My first target for Summer of Code is simple: to find a tool for extracting differences between two Pathways. Pathways are stored in gpml, an XML-based format. So my first idea was to look for an XmlDiff utility suitable for use in wikipathways. I spent some time reviewing all the various XmlDiff utilities out there. It turns out there are quite a few. And you know, if there are a dozen equivalent solutions for a certain problem, then you can bet that probably none of them are going to work for you.
So while reading more into what makes a good XmlDiff tool, I found some interesting whitepapers that caused me to rethink the problem.

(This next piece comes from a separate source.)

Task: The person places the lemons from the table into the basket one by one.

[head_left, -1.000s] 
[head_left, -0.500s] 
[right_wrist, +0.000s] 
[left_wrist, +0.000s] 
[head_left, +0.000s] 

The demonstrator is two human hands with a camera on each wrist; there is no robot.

I now believe it would not be hard to write my own version of XmlDiff that is completely optimized for my specific problem, namely finding differences between Pathways.
With plain text, the differencing problem was solved nicely a long time ago with the famous diff utility. Basically it takes a text file line by line and considers if a line was either inserted, deleted or just changed. For this it implements the Longest Common Subsequence (LCS) algorithm.
(Incidentally, I learned that the LCS algorithm is exactly the same as the Needleman Wunsch algorithm, well known in Bioinformatics as an old solution to the Sequence Alignment problem (see image). Clearly, Nature edits DNA Sequences the same way as we edit text files: Insertions, Deletions, Mutations).
Now although XML is also text, it has a neat hierarchical structure that we would like to make use of. The line opeartions for diff don’t make much sense for XML. LCS also doesn’t cut it, so I had to read up on stuff like Nodeset correspondence and Tree correction algorithms.
So here is my main problem with all these XmlDiff tools: no two XML formats are the same. Gpml is not SVG, which is not XHTML. The idea behind XML is that you can use a standard set of tools for any type of document because they are structured in the same way, but in this case I think we’re better off with seperate tools for each type of document. Gpml is much simpler than the superset of all of XML. You can think of a whole bunch of operations that make sense on certain XML documents but not on Gpml:
- Move a subtree up or down in the hierarchy (In gpml, all tags always live at the same level. <Pathway> is always at the root, <DataNode> is always just below <Pathway>)
- Change the order of elements (In gpml, the order of elements does not matter)
- Move a subelement of <DataNode> to a different <DataNode>. (Technically this could happen, but it just doesn’t make any sense)
These editing operations just don’t make any sense for Pathways. A generic XmlDiff is unnecessarily complex, and has output that is hard to interpret.
So, GpmlDiff instead of XmlDiff. A good decision, or just a case of
not-invented-here syndrome? Let me know what you think
I’m already making good progress with the implementation of GpmlDiff. I only need to decide how to format the output. The only available standard is XUpdate, but that seems to assume ordered Xml. Suggestions are welcome too!